Hair Experiment-Day 4

I have been using the baking soda/cider vinegar plan for 4 days now. I have noticed a few things about my hair and/or washing it.

Baking soda-no lather-hate this
Baking soda in eyes/mouth-hate this
Baking soda-quick rinse-love this
Cider vinegar smell-love this, especially on french fries
Cider vinegar smell in hair-I thought it was supposed to rinse out?-I am not a french fry
Baking soda/cider vinegar-hair is like straw-hate this

My hair's texture is like dried straw. Wavy, dried straw. Time to try a new approach. This am, I washed with the soda and used an Aveda deep conditioning to reel in my straw head. Seems to be much smoother and smells better. Maybe I will post pictures, maybe I will go back to lathering shampoo.

Saturday, March 28, 2009

Hair Experiment

I have been reading alot about washing your hair with baking soda and cider vinegar and how much better it is for your hair than all of the chemicals found in regular shampoo. Now, I absolutely HATE HATE to have dirty, greasy hair so this concept is as foreign to me as Mandarin. I like to have squeaky, good smelling hair that is easy to comb through. But, I would also like to have hair that is easy to style, which this no shampoo approach is supposed to remedy. Apparently, the lack of chemicals cleans your hair better, leaving it in a more natural state, allowing for curls to be curlier etc. Problem is, I don't have any curl and very little wave, so I am thinking this is going to leave an oil slick for a style. Lots of people have good luck with this, and since I don't work, I figured I would give it a try. This is the first day with the soda/vinegar alternative. There is no lathering, which is the part of the process that I love the most, and no smell, until you add the vinegar. So, I got the job done but figured that combing would be a real mess. I was wrong, combing was just fine. My hair felt nice, actually. Hubby thought it looked really good too.

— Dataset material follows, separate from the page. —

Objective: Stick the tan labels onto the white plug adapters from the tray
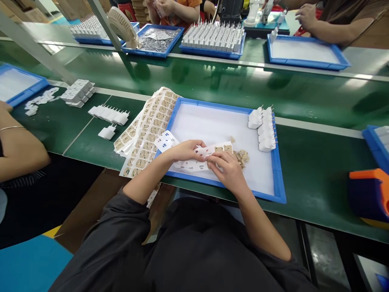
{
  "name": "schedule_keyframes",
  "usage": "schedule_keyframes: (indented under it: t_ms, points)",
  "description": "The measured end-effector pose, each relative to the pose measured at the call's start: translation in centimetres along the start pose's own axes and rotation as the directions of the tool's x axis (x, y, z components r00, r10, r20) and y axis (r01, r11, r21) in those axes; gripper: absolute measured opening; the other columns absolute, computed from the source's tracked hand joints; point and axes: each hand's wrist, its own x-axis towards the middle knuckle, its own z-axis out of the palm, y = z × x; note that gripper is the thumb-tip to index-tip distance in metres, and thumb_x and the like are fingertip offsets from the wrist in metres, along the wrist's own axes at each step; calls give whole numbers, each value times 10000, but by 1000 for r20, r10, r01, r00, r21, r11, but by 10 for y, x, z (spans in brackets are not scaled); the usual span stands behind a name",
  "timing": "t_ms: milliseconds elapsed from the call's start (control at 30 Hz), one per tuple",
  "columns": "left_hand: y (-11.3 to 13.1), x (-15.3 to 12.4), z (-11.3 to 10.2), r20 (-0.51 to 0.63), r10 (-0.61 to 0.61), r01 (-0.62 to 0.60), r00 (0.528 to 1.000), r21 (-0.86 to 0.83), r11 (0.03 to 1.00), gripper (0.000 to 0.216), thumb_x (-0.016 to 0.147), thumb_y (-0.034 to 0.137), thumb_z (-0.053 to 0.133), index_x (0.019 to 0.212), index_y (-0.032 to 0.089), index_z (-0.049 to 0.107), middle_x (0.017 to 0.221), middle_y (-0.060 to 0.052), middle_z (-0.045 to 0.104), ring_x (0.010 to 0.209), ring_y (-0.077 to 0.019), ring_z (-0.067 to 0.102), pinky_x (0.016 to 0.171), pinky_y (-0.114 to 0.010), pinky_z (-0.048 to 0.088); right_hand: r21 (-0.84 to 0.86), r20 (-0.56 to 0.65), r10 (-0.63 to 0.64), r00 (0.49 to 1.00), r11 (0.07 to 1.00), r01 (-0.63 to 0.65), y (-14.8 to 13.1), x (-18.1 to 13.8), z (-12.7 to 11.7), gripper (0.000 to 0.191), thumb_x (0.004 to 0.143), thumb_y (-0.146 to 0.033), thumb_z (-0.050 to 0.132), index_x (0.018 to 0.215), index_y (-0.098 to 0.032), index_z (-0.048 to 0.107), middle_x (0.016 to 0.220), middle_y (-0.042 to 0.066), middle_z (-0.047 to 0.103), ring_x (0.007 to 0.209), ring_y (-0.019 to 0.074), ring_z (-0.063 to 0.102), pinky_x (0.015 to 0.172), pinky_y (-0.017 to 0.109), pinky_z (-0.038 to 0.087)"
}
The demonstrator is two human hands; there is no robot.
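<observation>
Sticker strip [194, 165], white with tan patches at its right end, sits over the near half of a blue-rimmed tray [279, 178]. The left hand [190, 151] has thumb and fingers clamped on it; the right hand [229, 170] has its fingertips against it, though whether they pinch it cannot be told. Loose tan pieces [243, 156] lie just beside the right hand. White plug adapters [266, 132] stand in the tray's far right corner. Fanned sticker sheets [152, 125] lie along its left edge, reaching the near edge of the green desk [313, 162]. Farther left is a row of adapters [108, 114], with a single adapter [107, 132] nearer the desk's near edge.
</observation>
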Motion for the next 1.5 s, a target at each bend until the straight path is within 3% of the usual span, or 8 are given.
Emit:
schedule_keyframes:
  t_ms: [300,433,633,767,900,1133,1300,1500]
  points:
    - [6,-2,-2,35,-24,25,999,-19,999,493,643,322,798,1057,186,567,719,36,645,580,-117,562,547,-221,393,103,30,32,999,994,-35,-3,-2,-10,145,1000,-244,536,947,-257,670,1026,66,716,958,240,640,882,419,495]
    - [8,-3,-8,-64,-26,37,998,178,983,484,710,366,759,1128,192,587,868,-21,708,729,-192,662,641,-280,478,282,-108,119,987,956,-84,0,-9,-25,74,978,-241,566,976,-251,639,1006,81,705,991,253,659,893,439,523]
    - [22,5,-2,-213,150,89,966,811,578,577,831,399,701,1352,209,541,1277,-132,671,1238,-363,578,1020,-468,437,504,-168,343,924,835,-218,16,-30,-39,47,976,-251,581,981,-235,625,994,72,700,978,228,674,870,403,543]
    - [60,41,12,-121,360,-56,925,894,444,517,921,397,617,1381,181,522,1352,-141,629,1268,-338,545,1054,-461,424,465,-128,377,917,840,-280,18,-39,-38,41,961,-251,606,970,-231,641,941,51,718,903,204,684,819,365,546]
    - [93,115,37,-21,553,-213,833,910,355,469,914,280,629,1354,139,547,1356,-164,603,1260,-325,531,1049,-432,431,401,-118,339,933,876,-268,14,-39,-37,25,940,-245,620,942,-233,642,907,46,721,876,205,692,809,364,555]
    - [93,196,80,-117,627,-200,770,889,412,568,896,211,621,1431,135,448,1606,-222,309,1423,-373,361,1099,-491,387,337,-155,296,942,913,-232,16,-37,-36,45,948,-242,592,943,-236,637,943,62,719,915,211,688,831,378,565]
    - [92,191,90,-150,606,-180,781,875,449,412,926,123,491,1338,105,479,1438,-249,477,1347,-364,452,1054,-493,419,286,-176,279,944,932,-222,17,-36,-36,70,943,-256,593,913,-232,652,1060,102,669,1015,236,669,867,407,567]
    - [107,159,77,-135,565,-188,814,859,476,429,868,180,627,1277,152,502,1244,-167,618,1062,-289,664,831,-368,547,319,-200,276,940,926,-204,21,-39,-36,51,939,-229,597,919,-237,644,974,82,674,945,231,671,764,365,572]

Here is a picture of day 1.
Photobucket

The wonderful stylist I have, read my blog! Horror! I thought she would tell me to bust out the shampoo but... I was wrong! She doesn't wash everyday and has great hair. I am hoping mine will look as good as hers. I'm not holding my breath because she didn't offer to come over every day and help me style it and everyone knows I can't do anything with my hair... I love her anyway, though.

Monday, March 9, 2009

Ahhh!

I don't think that I know how to relax. I can't do it, there is always something that I need to do or should be doing, so my mind, or body, takes over and I can't relax. I used to think that sitting in front of the tv or surfing the internet was relaxing, it isn't. When I play Scrabble online, it is stressful, having to concoct words so that you can win. It is also stressful when you fall 5 games behind. Where is the fun in even playing, I sometimes wonder? Where is the fun in doing laundry, washing floors, putting stuff away, dusting? I don't know... How can I relax?

I have a relaxation fantasy, if you will. It doesn't include Brad Pitt, Angelina will just NOT let him go. If he was in the fantasy, it wouldn't be very relaxing anyway. I would have to have my hair and makeup perfect and my thighs and stomach, well... Just not happening. So, the fantasy starts out with getting a massage by just hands, no one attached. I don't want to be talked to etc. I just want to relax. After a nice massage, I would move to the hot tub, where I would sip a nice, frozen margarita. No salt, not much alcohol, just a lime Slurpee. I would then move to the beach. I don't like much heat, it would be warm but not where I am sweating, because sweating isn't relaxing. I would lay(or is it lie) at the edge of the water and the waves would gently reach me, surrounding my warm skin with cool water. I don't know what kind of bathing suit I am wearing because that takes away all of the relaxation. I know I'm not svelte and so I have deemed this a private beach and bathing suits optional. The air is fragrant with flowers and I can hear the palm trees rustling in the distance. I might even hear some dolphins. I am no expert on where dolphins really live and this is a fantasy so they can be in my backyard if I want them to be. Maybe I am relaxing. I don't get hives from the sun, I don't get all sweaty and no one is there to talk to me. Maybe I will get some Mexican food. For some reason, the beach is always in Mexico. I know there are beautiful beaches in Europe and around the world, but I know I like Mexican food, so it just seems to work out best that I am over the border. I try to use this fantasy when I can't fall asleep. It rarely works.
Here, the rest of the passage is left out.